Sister Porcote and I and people we know at “District Conference” which is like stake conference [a semi-annual meeting where several wards or church congregations meet together] but for branches [smaller church congregations for places where there aren’t as many members].

I know basically all the people in this photo. On my right are some boys who got baptized this year or a year and a little ago. We see them all the time because they´re doing an awesome job of teaching with us and they´re really good friends with each other. Two of them are ward missionaries! They are blessings and downsides of living in a big ward [church congregation] in Utah. I wish I had the chance to teach with the missionaries!

My companion did my hair.
Missionaries with Presidente Houseman at District Conference--November 2018
Missionaries with Presidente Houseman at District Conference–November 2018 [Photo courtesy of Sister Houseman]

Oi! Happy Thanksgiving!  Nobody celebrates Thanksgiving here, but they do celebrate Black Friday. All the shops had sales and the city center was a mad house. The gas station had a huge reduction in price and we could hear the loudspeaker from our house while we were trying to study. It’s a little sad to have Black Friday but not Thanksgiving, but on the bright side it means the Christmas decorations go up even earlier!  There are lots of fake evergreen garlands and red bows and lights: pisca-pisca [Portuguese for blink, blink]. We bought some lights for our house!  I will try to send a picture next week–I have more pics than I sent this week already and the internet is still super slow.  I am trying to make the camera work [for wifi downloads] but am having trouble.

Sister Porcote and I will be together until after Christmas. That is normal for training — you have the same companion both transfers.

In the CTM [Brazil’s missionary training center] several missionaries in my district knew someone who went to Japan and said they came back more quiet, reserved, etc.  I imagine that transition might have been a little easier for me. I am suspicious that Heavenly Father decided I needed to be more outgoing or more of a hugger or something and sent me here! But the transition hasn’t really been that hard. I’m really blessed not to be having health challenges or super hard things happening in Palmares.

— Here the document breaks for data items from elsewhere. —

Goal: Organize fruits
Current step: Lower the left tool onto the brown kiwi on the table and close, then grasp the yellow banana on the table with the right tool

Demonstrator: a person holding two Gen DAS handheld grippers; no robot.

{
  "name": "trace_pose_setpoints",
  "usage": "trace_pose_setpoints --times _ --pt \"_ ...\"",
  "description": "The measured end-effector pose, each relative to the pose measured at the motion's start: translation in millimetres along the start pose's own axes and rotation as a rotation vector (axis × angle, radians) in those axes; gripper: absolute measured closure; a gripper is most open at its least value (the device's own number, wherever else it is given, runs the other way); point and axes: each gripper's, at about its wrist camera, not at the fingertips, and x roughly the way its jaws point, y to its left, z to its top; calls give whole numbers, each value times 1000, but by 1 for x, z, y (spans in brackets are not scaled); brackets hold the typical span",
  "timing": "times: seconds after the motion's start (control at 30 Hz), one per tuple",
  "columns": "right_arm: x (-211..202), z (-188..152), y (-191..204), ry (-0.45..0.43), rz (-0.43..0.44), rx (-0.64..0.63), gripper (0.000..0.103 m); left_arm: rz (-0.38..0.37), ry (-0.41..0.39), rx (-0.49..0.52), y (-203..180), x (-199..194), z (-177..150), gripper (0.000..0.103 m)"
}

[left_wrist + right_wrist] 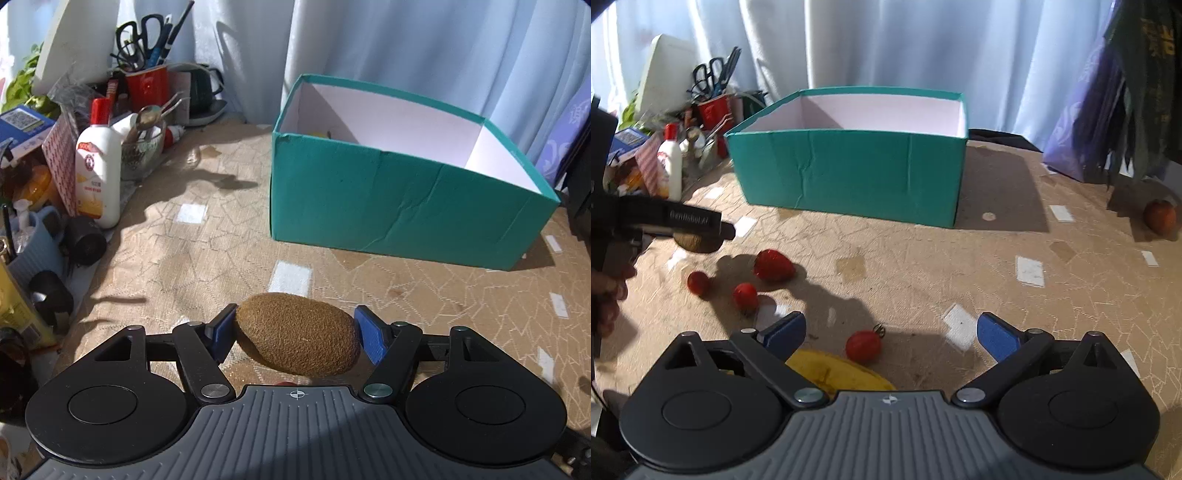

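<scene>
- Nearest the left wrist camera, the left gripper [295, 334] is clamping a brown kiwi [297, 334] crosswise, both blue pads pressing on its ends, jaws roughly half open around it.
- The kiwi is sitting just above the beige tablecloth [221, 251], well short of the teal box [399, 206], so I judge this fruit is being carried and not yet delivered.
- In the right wrist view the right gripper [892, 334] is hanging with its jaws spread wide and nothing between the pads; a yellow banana [842, 373] is lying just under it and a cherry tomato [863, 345] is lying on the cloth between its fingers, untouched.
- Most of the job is looking undone: a strawberry [774, 265], two more small red tomatoes [745, 295] and [698, 282], and a reddish fruit [1160, 218] far off to the side are all lying loose on the cloth.
- Only the left wrist view is looking down into the box: a small yellowish something [319, 134] is peeking over the near wall, too hidden to name.
- Only the right wrist view is showing the scattered fruit, and the left gripper from outside with the kiwi under it and a hand [607, 291] behind it.
- The left wrist view alone is showing the desk clutter clearly, such as a white bottle [98, 177] and a red cup of scissors [147, 86].
</scene>
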Motion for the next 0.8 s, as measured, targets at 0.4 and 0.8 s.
trace_pose_setpoints --times 0.4,0.8 --pt "-5 -15 34 9 207 -455 24 -93 -61 23 -9 -45 -3 31" --pt "19 -19 51 116 310 -707 38 -73 -69 2 -5 -59 -8 31"
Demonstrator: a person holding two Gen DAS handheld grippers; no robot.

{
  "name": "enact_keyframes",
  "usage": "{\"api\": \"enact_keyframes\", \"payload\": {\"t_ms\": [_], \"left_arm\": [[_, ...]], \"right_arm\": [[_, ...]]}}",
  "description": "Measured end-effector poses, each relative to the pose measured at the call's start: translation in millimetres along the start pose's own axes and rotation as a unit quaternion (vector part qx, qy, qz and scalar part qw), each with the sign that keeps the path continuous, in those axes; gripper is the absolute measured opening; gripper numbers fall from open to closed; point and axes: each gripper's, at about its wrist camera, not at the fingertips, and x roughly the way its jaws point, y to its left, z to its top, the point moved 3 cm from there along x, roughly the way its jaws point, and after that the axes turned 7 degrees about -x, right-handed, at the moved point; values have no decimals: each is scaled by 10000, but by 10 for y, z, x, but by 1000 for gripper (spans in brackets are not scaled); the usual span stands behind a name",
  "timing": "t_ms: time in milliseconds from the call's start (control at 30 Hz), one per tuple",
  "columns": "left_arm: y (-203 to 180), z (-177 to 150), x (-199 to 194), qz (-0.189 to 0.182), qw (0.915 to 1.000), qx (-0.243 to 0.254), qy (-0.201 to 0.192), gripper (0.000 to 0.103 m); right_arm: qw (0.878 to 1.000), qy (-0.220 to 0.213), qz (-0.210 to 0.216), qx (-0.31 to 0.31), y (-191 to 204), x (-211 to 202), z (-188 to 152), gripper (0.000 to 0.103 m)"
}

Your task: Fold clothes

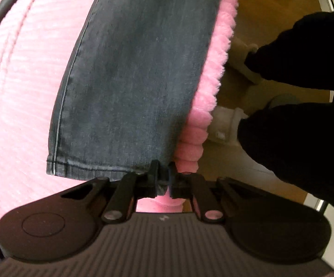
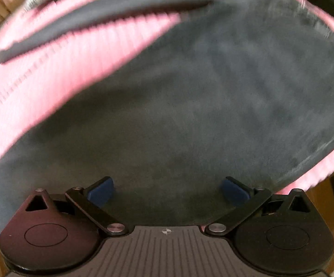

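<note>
Dark grey jeans point(image 1: 132, 80) lie on a pink ribbed blanket point(image 1: 19, 97). In the left wrist view one leg runs away from me, its hem at the near end. My left gripper point(image 1: 163, 180) is shut on the hem's right corner, the denim pinched between the pads. In the right wrist view, which is blurred, the wide part of the jeans point(image 2: 201, 92) fills the frame. My right gripper point(image 2: 167, 192) hangs just over that denim, open wide, blue pads point(image 2: 100, 192) apart with nothing between them.
The blanket's fluffy edge point(image 1: 215, 73) drops off to a wooden floor point(image 1: 259, 18) at the right. A person's dark trouser legs point(image 1: 305, 138) and slippers stand there. Another strip of grey denim point(image 2: 86, 20) lies across the pink blanket further away.
</note>
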Motion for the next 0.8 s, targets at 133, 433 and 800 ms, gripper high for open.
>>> {"api": "enact_keyframes", "payload": {"t_ms": [133, 433, 800], "left_arm": [[128, -69, -201, -18, 9999, -157, -10, 18], [737, 107, -816, 665, 9922, -818, -658, 34], [1643, 992, -1097, 1570, 9807, -401, -1094, 63]], "right_arm": [[9993, 44, -226, 293, -58, -133, 66, 103], [9985, -293, -278, 370, 118, -708, 431, 103], [9889, -837, -70, -1227, 678, -872, 1398, 103]]}}
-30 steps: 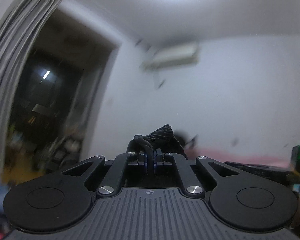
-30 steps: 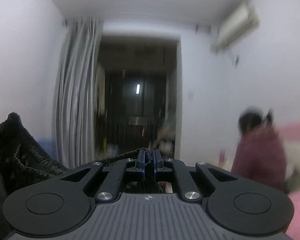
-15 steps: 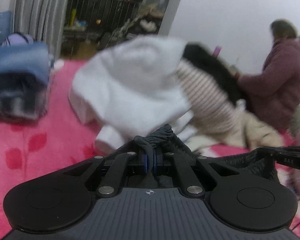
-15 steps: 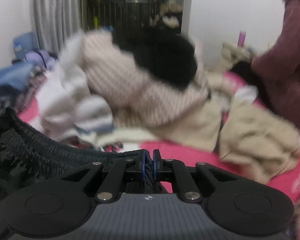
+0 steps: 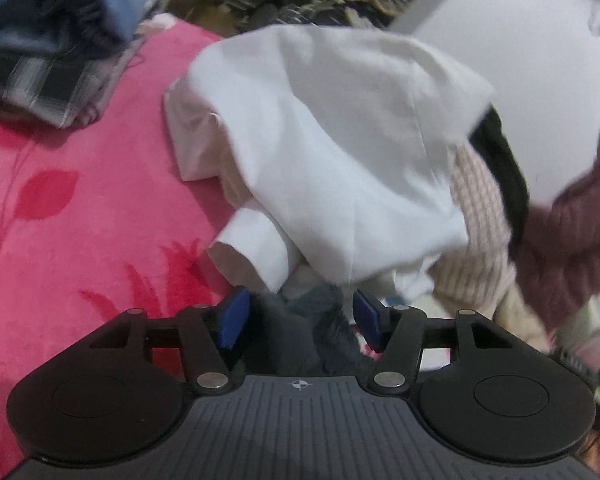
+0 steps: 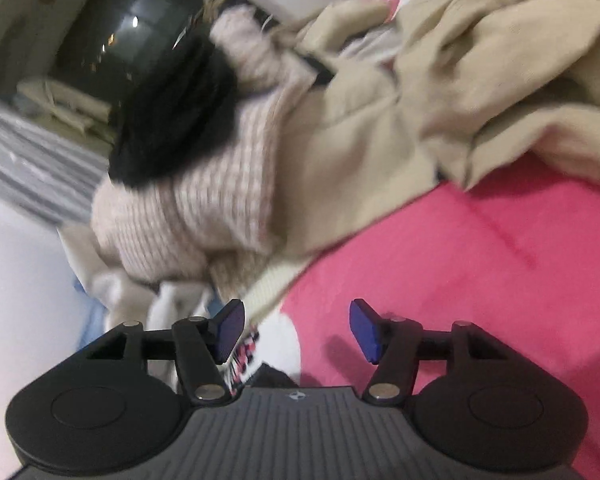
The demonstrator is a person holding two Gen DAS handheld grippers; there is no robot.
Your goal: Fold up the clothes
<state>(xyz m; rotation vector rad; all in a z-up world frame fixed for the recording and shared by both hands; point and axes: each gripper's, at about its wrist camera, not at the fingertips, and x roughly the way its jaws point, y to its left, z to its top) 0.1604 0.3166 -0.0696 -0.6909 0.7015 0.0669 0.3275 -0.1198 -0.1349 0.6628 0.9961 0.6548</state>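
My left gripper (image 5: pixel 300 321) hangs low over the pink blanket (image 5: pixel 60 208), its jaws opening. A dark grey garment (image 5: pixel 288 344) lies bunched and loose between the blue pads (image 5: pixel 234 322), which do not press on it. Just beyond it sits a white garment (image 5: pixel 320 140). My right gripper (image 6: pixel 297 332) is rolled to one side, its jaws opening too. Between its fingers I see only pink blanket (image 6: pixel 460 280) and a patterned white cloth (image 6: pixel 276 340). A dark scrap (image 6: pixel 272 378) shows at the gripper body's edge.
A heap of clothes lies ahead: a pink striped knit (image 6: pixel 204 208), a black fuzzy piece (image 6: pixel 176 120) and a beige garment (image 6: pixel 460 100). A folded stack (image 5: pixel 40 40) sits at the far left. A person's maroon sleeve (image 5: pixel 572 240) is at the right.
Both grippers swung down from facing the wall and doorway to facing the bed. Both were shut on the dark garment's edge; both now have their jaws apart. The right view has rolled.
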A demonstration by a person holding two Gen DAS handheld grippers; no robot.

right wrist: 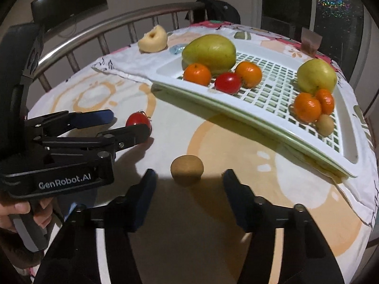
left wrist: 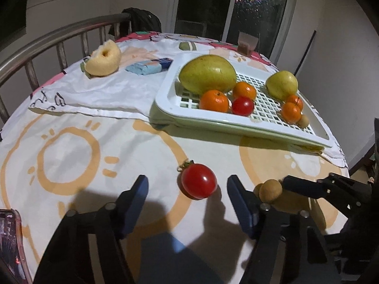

You asked how often we get to eat with the members.  We have lunch planned every day but it is often money instead of actual food. Less exciting than it sounds because we keep eating at restaurants and from my perspective the restaurants all seem the same.  But the fruit is really good!  And the members make really good desserts sometimes, so I´m grateful.

This was a family home evening for a recent convert who had a birthday. He had never had a birthday celebration before and was very excited.
This was a family home evening for a recent convert who had a birthday. He had never had a birthday celebration before and was very excited.  

We have been trying to teach a young man, “Rafael” for a while, but kept having trouble actually finding him to teach because he is very busy.  He goes to seminary every day, but works before seminary and goes to school after seminary!  (School can be before lunch or after lunch or at night here).  He is awesome — super interested in religion, really wants to follow God.  The only problem is that he was reactivated in a different church a little while back and wasn’t sure if he wanted to change.  Yesterday he said he hadn’t received an answer with certainty yet.  He said he thought he wanted to get baptized but not yet because he wanted to keep participating in his other church´s youth program.  But during our lesson he started crying and said he would get baptized on the 8th!  It was wonderful to have the opportunity to see someone get an answer to prayer like that.  The promise is true — if you pray about the Book of Mormon with sincerity and a real desire to follow God’s will you will receive an answer!  Sometimes it takes time, but it comes.

Love you!

“No Sister, you will die! You will die!”

Last week I said that people don’t eat very spicy food. Really they don’t eat any spicy food, but sometimes there are bottles of hot sauce.  A couple weeks ago we were having an activity at a member’s house.  She had a little plastic bottle of homemade hot sauce made from whole peppers marinating in vinegar and some members (teenage boys) were daring each other to try a little drop. Some of you may know that I looove spicy food, so I put several drops on my soup and they were very worried for me: “No sister, you will die! You will die!”  The hot sauce was extremely delicious, and I did not die, so I haven’t completely lost my spice tolerance yet. Later the same member gave me a little bottle of her hot sauce! I was very very happy!  But it didn’t last long 🙂

Palmares has year-round fruit and vegetable carts in the city center, which is really exciting for someone from Utah where we only have farmer’s markets a couple months of the year (because ‘winter’ is a thing in Provo).  I’m going to be eating very delicious pineapple and cheap mangoes while the rest of you are languishing under two feet of snow!  Hopefully that will help me with the saudade I’m going to feel for Provo’s grocery stores (*sniff* Trader Joe’s *sniff*).  Saudade is a noun in Portuguese that describes the feeling of homesickness or missing something.  I knew food and grocery stores would be really different here, but I didn’t expect it to be quite so different!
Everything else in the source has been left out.